I have saved this statistic for last.
In 9 games this season, KU has seen 45 punts come their way, and has returned 4 of them.
Their total return yardage is NEGATIVE TWO.
That’s right they average -0.5 yards per return on the year.
Since the defense is so good at letting teams score, they have seen a number of kick returns, and Gonzalez averages 20 yards per return and brought back a 99-yard TD to the house.
KU’s kicker is 7-for-12 on field goals, and their punter averages 42 yards per punt, which is serviceable.

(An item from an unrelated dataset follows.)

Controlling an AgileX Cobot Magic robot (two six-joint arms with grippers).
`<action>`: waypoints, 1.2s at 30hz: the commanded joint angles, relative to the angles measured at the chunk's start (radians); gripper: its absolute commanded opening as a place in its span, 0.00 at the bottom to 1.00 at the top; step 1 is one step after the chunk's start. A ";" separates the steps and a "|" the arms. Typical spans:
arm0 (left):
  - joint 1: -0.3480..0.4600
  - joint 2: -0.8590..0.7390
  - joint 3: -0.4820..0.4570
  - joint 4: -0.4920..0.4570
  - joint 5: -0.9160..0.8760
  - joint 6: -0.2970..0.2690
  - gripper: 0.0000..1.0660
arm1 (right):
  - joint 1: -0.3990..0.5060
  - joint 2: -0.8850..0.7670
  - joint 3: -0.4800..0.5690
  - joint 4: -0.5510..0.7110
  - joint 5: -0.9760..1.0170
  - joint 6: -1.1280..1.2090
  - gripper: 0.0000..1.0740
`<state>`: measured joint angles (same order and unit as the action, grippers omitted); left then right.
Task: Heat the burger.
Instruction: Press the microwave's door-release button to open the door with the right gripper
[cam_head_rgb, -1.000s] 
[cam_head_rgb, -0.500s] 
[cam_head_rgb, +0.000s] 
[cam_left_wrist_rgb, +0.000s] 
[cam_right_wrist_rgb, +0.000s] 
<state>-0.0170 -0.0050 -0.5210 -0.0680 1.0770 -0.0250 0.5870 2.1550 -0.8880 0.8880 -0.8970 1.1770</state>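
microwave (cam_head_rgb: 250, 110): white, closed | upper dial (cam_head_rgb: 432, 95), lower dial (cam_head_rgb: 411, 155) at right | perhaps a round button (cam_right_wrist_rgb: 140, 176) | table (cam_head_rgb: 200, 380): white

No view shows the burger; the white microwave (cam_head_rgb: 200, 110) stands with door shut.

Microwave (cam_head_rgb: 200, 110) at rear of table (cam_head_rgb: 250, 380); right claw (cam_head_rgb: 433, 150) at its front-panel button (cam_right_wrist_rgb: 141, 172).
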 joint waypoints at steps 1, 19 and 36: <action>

ISU on the other hand, has one of the nation’s best duos in Trever Ryen (who averages 17 yards per punt return), and true freshman Kene Nwangwu (24.5 on kick returns). Both could have a big day, and I am just waiting for Nwangwu to break one.
Verdict – ISU
Just for the fact that Kansas has negative yards in punt returns, you have to give ISU the victory here.
In case you haven’t noticed, on paper this game is all Iowa State.
Third Key to Victory – Don’t Overlook Kansas, aka Don’t Fuck Up
This Cyclone team is hungry for a victory, and Campbell made that clear in his press conference on Monday.
“I told our kids and our coaches that we are not playing for next year, I am playing for right now,” the first-year coach said. “We are not quitting on those seniors either and will do everything in my power for those kids to win their remaining football games.”
There are two ways a team can go when they are 1-8 — either roll over and quit, or continue to get better and improve upon what you can control.
Clearly this team is focused on the latter, and they will reap the benefits come Saturday.